Planting strategy also depends on when during the season you’re planting. Planting earlier in the season (May) allows fewer plants to grow larger and produce a potentially-larger yield. However early planting can put the plants at greater risk of adverse weather, pest and disease pressure. Planting later in the season(mid-June to Mid-July) with less time for vegetative growth means that the option to space the plants more closely together to get the same quantity of flower/biomass. Later planting also reduced risk of damage by early summer storms and reduced the overall crop time so that there are simply fewer opportunities for things to go wrong. The total yield is dependent on multiple factors, but the total yield per acre is still close to 2,000 lbs at 4 foot, 5 foot, 6 foot, and 4 by 6 foot.
For example: a field that was planted late in Colorado with 4 foot by 6 foot spacing. The plants were 5 weeks from harvest which filled in most of the row space, the plants peaked over 4 feet tall, and still left enough of an aisle to get an ATV down.
Closer Spacing (4-5ft)
Wider Spacing (5-6ft)
In our examples below, we use a perfect square to make it easier to understand the spacing and numbers.

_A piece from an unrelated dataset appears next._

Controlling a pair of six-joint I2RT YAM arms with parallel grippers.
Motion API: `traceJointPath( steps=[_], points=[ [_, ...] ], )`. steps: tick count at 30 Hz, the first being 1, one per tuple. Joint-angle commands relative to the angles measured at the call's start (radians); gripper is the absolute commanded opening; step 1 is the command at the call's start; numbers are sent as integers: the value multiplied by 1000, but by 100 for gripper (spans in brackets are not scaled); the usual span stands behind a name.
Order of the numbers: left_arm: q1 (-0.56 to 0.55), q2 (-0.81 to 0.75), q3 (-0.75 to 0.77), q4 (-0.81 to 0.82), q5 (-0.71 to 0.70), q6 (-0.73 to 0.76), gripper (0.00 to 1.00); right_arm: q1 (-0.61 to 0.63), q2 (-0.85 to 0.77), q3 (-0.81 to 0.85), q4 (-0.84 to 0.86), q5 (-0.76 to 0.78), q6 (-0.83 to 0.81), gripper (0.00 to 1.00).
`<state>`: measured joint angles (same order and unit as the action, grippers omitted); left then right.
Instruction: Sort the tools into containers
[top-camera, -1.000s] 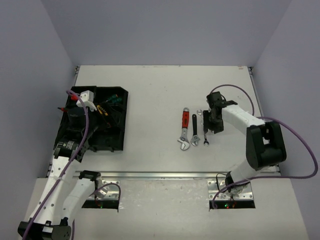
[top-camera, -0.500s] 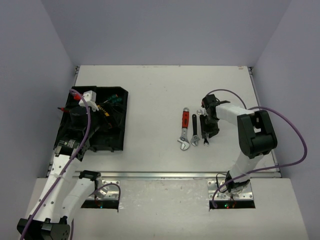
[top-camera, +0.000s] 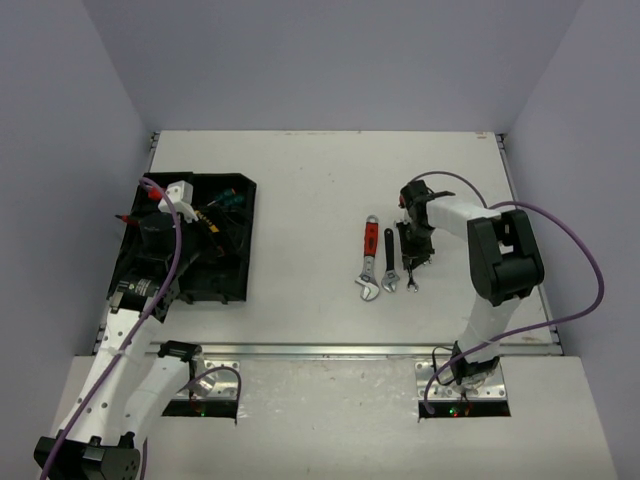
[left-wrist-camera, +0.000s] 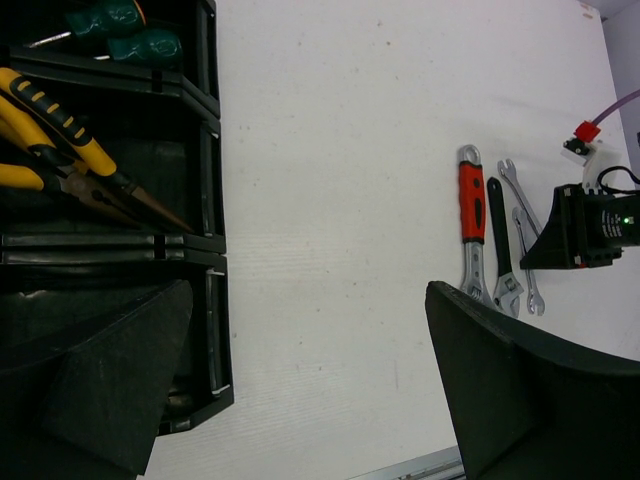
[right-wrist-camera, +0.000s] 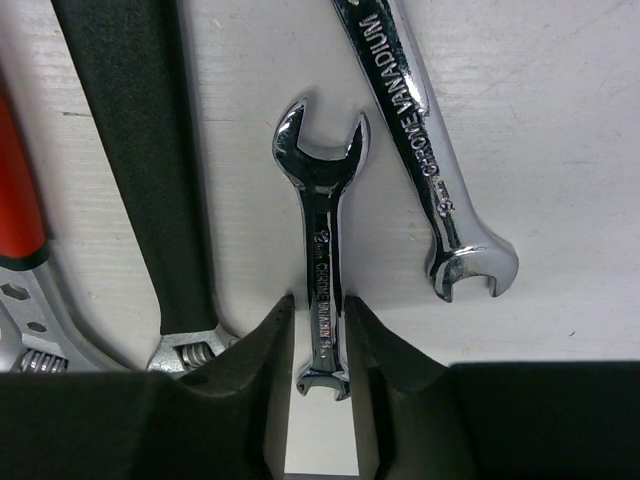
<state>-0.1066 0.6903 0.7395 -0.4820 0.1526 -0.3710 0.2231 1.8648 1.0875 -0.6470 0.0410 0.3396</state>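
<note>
top view, wrench and tool: we see the right gripper (top-camera: 413, 262) lowered onto the row of wrenches on the white table (top-camera: 300, 190). The small silver open-ended wrench (top-camera: 411, 284) is directly under it, and only one end peeks out below the fingers.
top view, long axis: it runs toward and away from the arm bases, roughly parallel to its neighbours.
top view, nearer arm: the right arm (top-camera: 500, 262) is already on it. The left arm (top-camera: 125, 335) hangs over the black plastic organizer tray (top-camera: 247, 215), well apart on the right gripper's left.
left wrist view, left gripper: the left gripper (left-wrist-camera: 308, 300) has its fingers spread wide with nothing between them, above the tray's outer wall. Yellow-handled pliers (left-wrist-camera: 60, 130) and green-handled screwdrivers (left-wrist-camera: 120, 20) lie in separate compartments.
left wrist view, wrench: it lies far off beyond this gripper's right finger, partly hidden by the right gripper.
right wrist view, grip: the fingers (right-wrist-camera: 270, 350) straddle the shank near its smaller end. A thin strip of table shows on either side, so we judge them narrowly apart, not yet clamped.
right wrist view, heading: the larger open head points away from the wrist, past the fingertips. The shank lies square to the closing line.
right wrist view, neighbours: a longer silver wrench stamped chrome vanadium (right-wrist-camera: 410, 130) lies just beside one finger. A black-handled adjustable wrench (right-wrist-camera: 150, 170) lies beside the other, and neither is between the fingers.
coming move, our judgement: a straight squeeze needs no turning, and after that the carry goes leftward to the tray.
</note>
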Motion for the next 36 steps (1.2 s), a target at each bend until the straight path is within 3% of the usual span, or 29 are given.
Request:
traceJointPath(
  steps=[1, 6, 10, 20, 24, 26, 30, 33, 36],
  points=[
    [-11, -3, 1, 48, 13, 12, 100, 8, 63, -3, 64, 30, 5, 19],
    [-14, -8, 0, 49, 12, 12, 100, 28, 39, -17, 44, 84, 13, 4],
    [-22, -11, 0, 49, 16, 11, 100, 34, -4, -36, 51, 63, 15, 0],
    [-47, -31, 5, 57, 55, 1, 100, 41, -204, -85, 61, 38, 25, 0],
    [-47, -23, -34, 105, 137, -53, 100, 44, -270, -103, 48, 34, 24, 0],
    [-48, -17, -63, 176, 186, -107, 100, 51, -295, -108, 44, 24, 26, 0],
    [-91, 8, -248, 529, 397, -298, 100, 152, -399, -109, 59, -27, 35, 0],
    [-202, 67, -313, 823, 379, -425, 100, 246, -482, -94, 99, -63, 63, 0],
    [-289, 104, -319, 902, 232, -475, 100, 334, -531, -83, 128, -81, 88, 0]
  ],
)
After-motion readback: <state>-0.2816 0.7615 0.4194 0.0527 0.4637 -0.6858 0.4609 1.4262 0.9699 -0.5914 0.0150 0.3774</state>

The acre plot example is 210ft by 210ft and all rows, plants, and mulch are to scale. The plants are laid out in a staggered format in the row to allow for maximum spread of every plant within its row. In the 4 feet infographic below, the center of one row to the center of another is 4ft and the center of one plant to another is 4 foot running down the row. The black rows are 2 feet across, which is common for what a raised bed mulch application would be. You could do a wider spread mulch at 5 and 6 feet row spacing but 2 feet is feasible, common, and cheaper. It also helps keep all these numbers easy to compare.
4 Foot Centers
- Good for fast finish or more compact varieties.
- Needed to maximize plant coverage if planting later in the season.
- This layout requires 2,704 plants which is 940 more plants and a 35% increase over the total plants on 5 feet centers.
- If the plants only get 3 feet wide the rows will still be accessible for scouting. However, if they reach 4 feet across the rows will be hard to navigate.
- The gold dirt aisles here are 2 foot wide.
5 Foot Centers
- This is one of the most common layouts.
- Good middle ground spacing for all varieties.
- This layout requires 1,764 plants which is 539 more plants and a 30% increase over the total plants on 6 feet centers.
- If the plants only get 4 feet wide the rows will still be accessible for scouting. However, if they reach 5 feet across the rows will be hard to navigate.
- The gold dirt aisles here are 3 foot wide.
6 Foot Centers
- Good for early planting, long season, and big varieties.
- This layout requires 1,225 total plants and almost 20 fewer rows than 4 foot spacing.
- Even if plants get 5 feet wide, there would still be room to access the plants in the aisles.
- The gold dirt aisles here are 4 foot – wide enough for an ATV for most of the season.